Half-Built Houses, by Eric Keller

Eight stars

First and foremost, thank you to Eric Keller for providing me with a copy of this book, which allows me to provide you with an unbiased review.

The next book on my independent author list included a courtroom drama with a twist. Set in Calgary, I hoped not only to become enveloped in the story, but also see some of the random mentions of my current city of residence. Charley Ewanuschuk has had a hard life, having been bullied throughout his youth in small-town Alberta before he was shipped to the big city by a less than loving mother. On an especially frigid winter night, Charley witnesses a woman being strangled before her body is left in the snow. Fleeing his squatter’s residence, Charley runs off before his conscience eventually leads him to Legal Aid. Seeking some legal advice as he knows he will somehow be a person of interest, Charley tells his outlandish story to struggling lawyer, Brian Cox. When the police come to investigate, they find clues that point to Charley’s potential involvement and he is eventually charged with the murder of Natalie Peterson. Turning mute, Charley is uncooperative, which leaves Cox to try piecing together a defence based on the shaky story he was told that first night. Meanwhile, Hugh Young lurks in the shadows, a successful businessman whose considerable wealth has become beneficial when it comes to cleaning up the messes left by his son, Jason. This time, Jason’s assault and murder of Natalie have forced Hugh to pull out all the stops. As long as Jason can remain calm and only answer the questions put to him, there is a chance that this homeless man, Charley, will be found guilty. However, as certain aspects of Jason’s narrative prove shaky, Cox receives new hope, but is it enough? A compelling story with a thorough legal plot, perfect for those who love seeing the courtroom in all its glory. 

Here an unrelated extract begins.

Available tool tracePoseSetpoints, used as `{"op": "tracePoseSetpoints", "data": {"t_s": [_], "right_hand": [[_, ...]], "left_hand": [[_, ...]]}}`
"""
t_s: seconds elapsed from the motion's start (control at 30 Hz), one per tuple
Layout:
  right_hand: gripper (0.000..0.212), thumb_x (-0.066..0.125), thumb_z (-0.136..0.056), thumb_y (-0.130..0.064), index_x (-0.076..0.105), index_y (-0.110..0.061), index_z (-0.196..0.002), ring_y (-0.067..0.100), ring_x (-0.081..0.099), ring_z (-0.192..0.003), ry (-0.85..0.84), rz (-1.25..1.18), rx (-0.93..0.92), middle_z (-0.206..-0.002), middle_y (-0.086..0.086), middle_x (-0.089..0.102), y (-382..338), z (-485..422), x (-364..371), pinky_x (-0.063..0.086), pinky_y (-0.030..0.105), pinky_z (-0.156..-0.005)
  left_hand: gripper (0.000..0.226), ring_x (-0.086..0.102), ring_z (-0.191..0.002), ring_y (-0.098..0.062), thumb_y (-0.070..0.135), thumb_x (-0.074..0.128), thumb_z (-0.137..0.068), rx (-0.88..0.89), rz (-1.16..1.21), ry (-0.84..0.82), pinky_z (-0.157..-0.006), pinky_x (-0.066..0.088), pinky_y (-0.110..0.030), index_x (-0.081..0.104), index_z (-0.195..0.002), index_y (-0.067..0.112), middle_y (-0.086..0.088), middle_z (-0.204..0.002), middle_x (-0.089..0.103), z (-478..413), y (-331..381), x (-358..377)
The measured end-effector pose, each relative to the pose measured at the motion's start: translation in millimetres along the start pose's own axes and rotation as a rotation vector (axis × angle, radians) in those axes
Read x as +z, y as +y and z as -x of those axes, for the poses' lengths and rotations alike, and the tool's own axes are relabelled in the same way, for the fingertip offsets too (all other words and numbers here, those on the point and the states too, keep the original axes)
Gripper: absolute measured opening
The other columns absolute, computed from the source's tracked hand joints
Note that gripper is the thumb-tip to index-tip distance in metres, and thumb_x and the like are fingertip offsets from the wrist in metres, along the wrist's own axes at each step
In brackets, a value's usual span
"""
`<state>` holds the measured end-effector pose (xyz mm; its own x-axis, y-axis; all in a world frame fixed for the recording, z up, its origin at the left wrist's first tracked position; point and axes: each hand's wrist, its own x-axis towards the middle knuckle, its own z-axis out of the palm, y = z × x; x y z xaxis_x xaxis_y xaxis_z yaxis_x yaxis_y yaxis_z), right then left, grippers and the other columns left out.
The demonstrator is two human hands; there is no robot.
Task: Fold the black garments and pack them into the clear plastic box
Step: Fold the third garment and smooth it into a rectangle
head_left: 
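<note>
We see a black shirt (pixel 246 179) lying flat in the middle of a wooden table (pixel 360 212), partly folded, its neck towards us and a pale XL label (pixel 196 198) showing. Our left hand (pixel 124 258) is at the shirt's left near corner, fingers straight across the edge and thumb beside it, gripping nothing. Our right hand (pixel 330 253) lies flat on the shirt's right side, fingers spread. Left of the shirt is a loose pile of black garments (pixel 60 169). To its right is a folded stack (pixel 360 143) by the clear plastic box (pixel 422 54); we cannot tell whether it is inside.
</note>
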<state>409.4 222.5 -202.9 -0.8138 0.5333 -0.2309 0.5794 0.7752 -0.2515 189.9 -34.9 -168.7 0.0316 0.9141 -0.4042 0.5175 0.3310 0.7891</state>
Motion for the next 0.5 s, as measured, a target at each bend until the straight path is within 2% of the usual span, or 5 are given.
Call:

When Keller reached out to me, he used the lure of Calgary to pique my interest. After starting the book, I would other aspects that had me hooked as well. I found the use of Calgary to be quite intriguing, peppering landmarks and street names throughout the story, though it was not a central focus of the narrative. Keller shows his superior ability to craft realistic characters who present themselves as both unique and yet believable in this type of story, which adds momentum as the story’s pace quickens. The reader learns much about the backstory of Charley Ewanuschuk, the determination of Brian Cox, and the slimy presentation of Jason Young, as well as the other characters that hold the larger story together flawlessly. Many writers will tell a legal thriller by showing the crime and how the authorities will pursue individuals until the accused can be found and (sometimes) sentenced for the crime. However, Keller takes things further, detailing the crime, the investigation, and then the courtroom developments, including the banter between Crown and Defence attorneys as they examine witnesses on the stand, all while not losing some of the out-of-court struggles that befall both sides during trial. Keller’s understanding of the Canadian legal process is notable and he paces the story perfectly without drowning the reader in minutiae. A powerful novel that tells multiple stories within its pages, Keller is certainly an author worth noting as the reader hopes to see more writing in the years to come. 

Kudos, Mr. Keller for this wonderful debut novel. Your writing style is refreshing and injects much life into the genre. I trust another legal thriller is in the works, taking us back to the gritty streets of Calgary.